California Dreaming is a novel by Zoey Dean, part of The A-List series about teens in Beverly Hills.

Plot summary

The book picks up with Anna Percy leaving for Bali with her childhood friend, Logan. Unfortunately, there is a problem with the plane so it turns around and heads back to L.A. When Sam hears news of the troubled flight, she turns to fiancée Eduardo and proposes that if Anna is safe, then they will get married within the week. Anna indeed does make it out safely from the plane and at the airport, her father and Sam are waiting for her. Ben was also there, watching from afar but decides to leave when he sees Anna and Logan kiss, not wanting to ruin the happy moment.

Before going to the airport, Ben was with Cammie at the new club, Bye Bye Love, when Adam Flood unexpectedly showed up, hoping to get back together with Cammie. Sam meets her parents Jackson and Dina, who flew in for the occasion, to meet Eduardo's parents, Consuela and Pedro, to discuss the engagement. The adults are hesitant about the marriage since Sam will be at USC film school and Eduardo will be in Paris for work. Sam doesn't know if she wants to give up her place at her dream school just to be with Eduardo in a different country and tells the others she is not ready to make her decision. Similarly, Anna is indecisive over whether to go to Yale as planned or go with Logan to Bali. Instead, she decides to finish the screenplay on her laptop that she started in Manhattan and sends it to Sam.

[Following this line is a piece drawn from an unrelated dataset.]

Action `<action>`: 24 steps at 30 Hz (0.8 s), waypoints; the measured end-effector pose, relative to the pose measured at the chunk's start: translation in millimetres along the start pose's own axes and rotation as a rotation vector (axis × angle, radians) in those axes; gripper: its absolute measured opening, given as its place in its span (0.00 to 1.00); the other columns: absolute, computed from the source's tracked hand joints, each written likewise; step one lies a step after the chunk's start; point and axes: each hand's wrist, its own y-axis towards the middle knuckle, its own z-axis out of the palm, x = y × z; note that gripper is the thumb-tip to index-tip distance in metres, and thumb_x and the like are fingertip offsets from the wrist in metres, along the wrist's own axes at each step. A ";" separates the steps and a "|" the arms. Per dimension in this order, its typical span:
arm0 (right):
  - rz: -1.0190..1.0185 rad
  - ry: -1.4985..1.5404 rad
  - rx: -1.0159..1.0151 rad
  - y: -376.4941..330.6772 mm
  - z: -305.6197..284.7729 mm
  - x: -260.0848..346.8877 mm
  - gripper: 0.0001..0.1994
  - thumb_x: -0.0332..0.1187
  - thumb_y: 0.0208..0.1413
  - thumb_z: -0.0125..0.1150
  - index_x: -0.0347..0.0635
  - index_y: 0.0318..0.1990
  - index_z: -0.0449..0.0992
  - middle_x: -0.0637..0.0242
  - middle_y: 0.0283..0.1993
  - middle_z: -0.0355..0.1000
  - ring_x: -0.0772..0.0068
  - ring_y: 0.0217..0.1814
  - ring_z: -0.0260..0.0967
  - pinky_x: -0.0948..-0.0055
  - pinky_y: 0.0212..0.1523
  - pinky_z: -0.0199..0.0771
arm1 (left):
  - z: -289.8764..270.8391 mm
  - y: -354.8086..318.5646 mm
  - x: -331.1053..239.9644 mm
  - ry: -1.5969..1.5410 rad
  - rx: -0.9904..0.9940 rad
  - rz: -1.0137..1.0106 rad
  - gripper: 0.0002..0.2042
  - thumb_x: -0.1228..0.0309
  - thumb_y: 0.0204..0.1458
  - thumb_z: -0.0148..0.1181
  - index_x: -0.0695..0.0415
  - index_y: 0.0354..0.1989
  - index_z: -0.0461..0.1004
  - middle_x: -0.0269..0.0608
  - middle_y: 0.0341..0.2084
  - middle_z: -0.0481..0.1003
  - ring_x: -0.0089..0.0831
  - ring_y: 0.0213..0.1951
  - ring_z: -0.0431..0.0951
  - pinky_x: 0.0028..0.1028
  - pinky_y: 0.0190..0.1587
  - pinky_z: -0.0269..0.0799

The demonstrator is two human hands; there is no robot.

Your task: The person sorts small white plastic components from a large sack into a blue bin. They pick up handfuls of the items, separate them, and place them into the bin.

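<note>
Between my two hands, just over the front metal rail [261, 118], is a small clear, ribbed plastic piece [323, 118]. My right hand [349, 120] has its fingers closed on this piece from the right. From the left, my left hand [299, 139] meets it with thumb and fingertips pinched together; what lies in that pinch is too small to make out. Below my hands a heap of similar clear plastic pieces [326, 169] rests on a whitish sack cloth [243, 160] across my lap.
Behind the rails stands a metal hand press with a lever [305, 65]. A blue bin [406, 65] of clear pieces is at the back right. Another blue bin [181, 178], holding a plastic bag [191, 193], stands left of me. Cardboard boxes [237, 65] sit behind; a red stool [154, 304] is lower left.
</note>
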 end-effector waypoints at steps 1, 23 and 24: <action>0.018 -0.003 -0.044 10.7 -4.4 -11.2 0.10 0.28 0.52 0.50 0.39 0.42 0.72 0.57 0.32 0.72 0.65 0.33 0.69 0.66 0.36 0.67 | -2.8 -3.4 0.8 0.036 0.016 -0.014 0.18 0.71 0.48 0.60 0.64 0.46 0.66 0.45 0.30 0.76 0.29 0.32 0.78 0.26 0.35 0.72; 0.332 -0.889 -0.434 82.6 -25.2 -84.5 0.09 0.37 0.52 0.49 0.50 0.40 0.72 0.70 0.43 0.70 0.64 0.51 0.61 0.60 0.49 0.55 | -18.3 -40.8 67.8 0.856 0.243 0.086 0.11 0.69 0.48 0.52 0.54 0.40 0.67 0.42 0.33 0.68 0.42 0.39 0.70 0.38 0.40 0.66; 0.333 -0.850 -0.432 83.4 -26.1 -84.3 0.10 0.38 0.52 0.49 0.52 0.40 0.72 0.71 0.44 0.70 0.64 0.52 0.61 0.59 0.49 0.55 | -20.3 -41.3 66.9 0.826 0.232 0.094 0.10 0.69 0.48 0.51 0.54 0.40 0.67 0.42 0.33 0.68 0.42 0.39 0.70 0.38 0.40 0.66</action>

Sam asks Cammie to be her Maid Of Honor and for Dee to be a bridesmaid, excited for the wedding but when she attends a USC orientation, she is surprised to find herself excited for school. Later, Sam is annoyed that Cammie is concentrating on her club rather than the wedding so she appoints Dee as her new maid of honor.

Anna is with Logan when she gets an emergency call-her dad at the hospital with a case of subdural hematoma. Sam also comes to the hospital to show support for Anna. Ben also shows up, tipped off by Sam, and apologizes to Anna shows up saying that he's sorry how things turned out between them. Susan, Anna's estranged sister, arrives and offers to take care of their father so Anna can be free to go to Yale.

Sam reads Anna's screenplay, but does not tell her. Instead, she goes to Marty Martison,a huge movie producer, to see if it can be made but she leaves disappointed. Later on, Sam goes for a fitting on her new dress designed by Giselle and suspects she is a lesbian. After Dina arrives, the two have a heart-to-heart conversation about why Dina was never present in her life.

Anna makes her final decision and tells Logan she hasn't regretted anything they've done together, but she's not going to Bali with him and she is not attending Yale either. Sam begins having pre-wedding jitters and starts to wonder if she is too young to get married when she walks in to her father and mother kissing. Sam goes back to the rehearsal to say she can't get married, but her parents try to convince her it is only pre-wedding jitters. Cammie disagrees and announces that Sam doesn't want to get married at all. Eduardo is hurt and tells Sam he wishes he never met her.

Sam and Anna are out for drinks next day and they decide to make big plans for Anna's last day. Sam calls Cammie, who is with Ben. The two agree to be just be friends when she receives Sam's call who tells her to grab her bridesmaid's dress and meet her and Anna on Jackson Sharpe's boat.

While on the boat, Anna is confronted by none other than Marty Maritson, saying that he read her screenplay and offers to make a deal. Anna is shocked but quickly agrees, one the condition that Sam directs. Anna talks to Sam and they agree to change the title to The A-List and start discussing actors to star in it, setting the stage for The A-List: Hollywood Royalty. Cammie goes to Adam and apologizes to him, saying she will move to Michigan to be with him, just to be together but Adam reveals he will be attending Pomona, a college nearby. The two kiss and get back together.

While Sam's mom and dad are getting remarried, a helicopter enters with Eduardo who apologizes to Sam and asks her to keep in touch. Anna and Ben meet up and Anna tells him she loves him. The books ends with the two sharing their first kiss since their break up. This book is the last novel in the series.